## EXERCISE
Pick out and copy every line below that has the word "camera".

## EXERCISE DATA
..........
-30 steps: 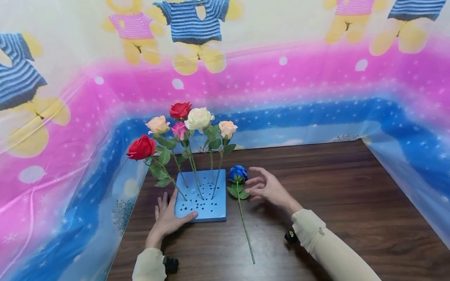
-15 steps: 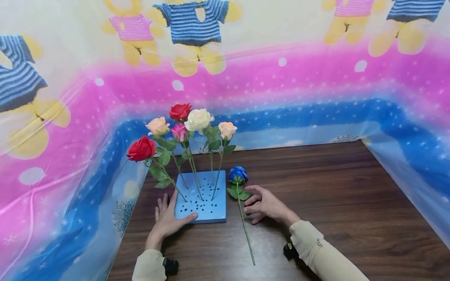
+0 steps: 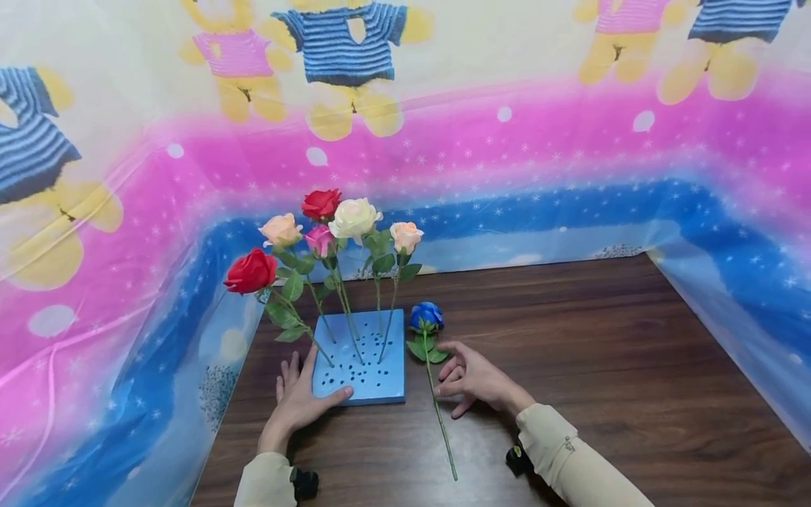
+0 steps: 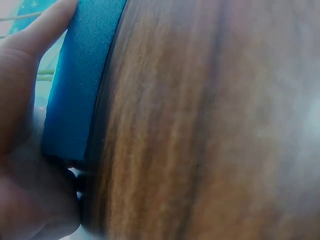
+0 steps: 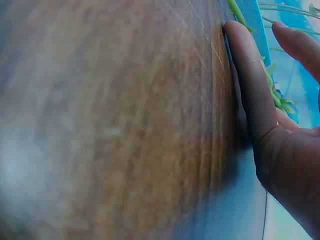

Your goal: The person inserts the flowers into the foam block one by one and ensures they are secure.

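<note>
A blue artificial rose lies on the dark wood table, with its long green stem pointing towards me. My right hand is low beside that stem, fingers loosely bent and fingertips right at it. In the right wrist view its thumb and a finger stand apart, close to a piece of green stem. My left hand rests against the near left corner of a light blue block with holes, thumb laid straight on its front edge. The block's side fills the upper left of the left wrist view.
Several artificial roses stand in the block: a red rose leaning left, a white rose, a pink rose and a peach rose among them. A printed cloth hangs behind and beside the table.
My right hand has moved down from beside the blue flower head to the middle of its stem, its fingers bending more. The left hand and block stay put; the view shifts slightly.
</note>
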### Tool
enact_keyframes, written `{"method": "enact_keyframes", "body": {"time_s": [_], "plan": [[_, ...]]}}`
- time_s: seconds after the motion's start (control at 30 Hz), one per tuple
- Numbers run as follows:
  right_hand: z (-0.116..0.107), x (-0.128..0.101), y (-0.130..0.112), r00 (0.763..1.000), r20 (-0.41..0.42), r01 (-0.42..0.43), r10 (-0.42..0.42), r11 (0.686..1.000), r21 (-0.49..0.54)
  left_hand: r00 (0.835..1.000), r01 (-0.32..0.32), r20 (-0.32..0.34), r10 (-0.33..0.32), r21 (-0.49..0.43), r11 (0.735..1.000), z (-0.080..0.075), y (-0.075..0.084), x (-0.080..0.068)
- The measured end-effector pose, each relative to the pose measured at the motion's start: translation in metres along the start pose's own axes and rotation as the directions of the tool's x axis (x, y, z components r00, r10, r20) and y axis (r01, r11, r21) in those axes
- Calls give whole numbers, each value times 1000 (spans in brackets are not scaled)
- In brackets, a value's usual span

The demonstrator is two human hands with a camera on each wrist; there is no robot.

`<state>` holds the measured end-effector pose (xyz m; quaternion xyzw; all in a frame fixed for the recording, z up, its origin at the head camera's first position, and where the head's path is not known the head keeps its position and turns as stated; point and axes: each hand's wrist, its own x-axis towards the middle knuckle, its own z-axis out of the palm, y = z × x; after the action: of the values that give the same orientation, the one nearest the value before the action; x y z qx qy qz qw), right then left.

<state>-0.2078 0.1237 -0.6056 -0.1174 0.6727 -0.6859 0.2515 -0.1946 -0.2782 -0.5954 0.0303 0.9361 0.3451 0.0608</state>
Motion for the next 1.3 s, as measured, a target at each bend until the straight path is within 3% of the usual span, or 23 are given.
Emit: {"method": "enact_keyframes", "body": {"time_s": [0.1, 0.27, 0.43, 0.63, 1.1, 1.3], "plan": [[1, -1, 0, 1000, 10, 2, -2, 1000, -21, 1000, 22, 19, -23, 28, 999, 1, -1, 2], [6, 2, -2, 1000, -18, -6, 4, 994, -105, 1000, 9, 3, -9, 18, 1000, 5, -9, 7], [11, 4, -8, 999, -31, -14, 9, 984, -175, 1000, 10, 4, -10, 12, 1000, 3, -5, 7], [15, 3, -11, 999, -36, -32, 26, 983, -182, 999, 30, 14, -30, 13, 999, -1, 7, 3], [30, 1, -17, 994, -98, -67, 45, 969, -237, 1000, -13, -23, 13, -8, 1000, 5, -9, 4], [31, 2, -18, 991, -123, -74, 47, 970, -232, 1000, 1, 0, -1, 3, 1000, 4, -7, 7]]}}
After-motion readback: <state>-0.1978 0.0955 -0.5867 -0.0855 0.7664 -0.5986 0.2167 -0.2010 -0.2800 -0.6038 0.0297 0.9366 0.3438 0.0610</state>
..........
## SOLVED EXERCISE
The demonstrator is two human hands with a camera on each wrist; there is no robot.
`<state>` holds the measured end-effector pose (xyz m; quaternion xyzw; all in a frame fixed for the recording, z up, its origin at the head camera's first position, and where the head's path is not known the head keeps its position and turns as stated; point and axes: each hand's wrist, its own x-axis towards the middle knuckle, its own z-axis out of the palm, y = z × x; after the action: of the values that give the same orientation, the one nearest the value before the action; x y z qx qy qz qw), right then left.

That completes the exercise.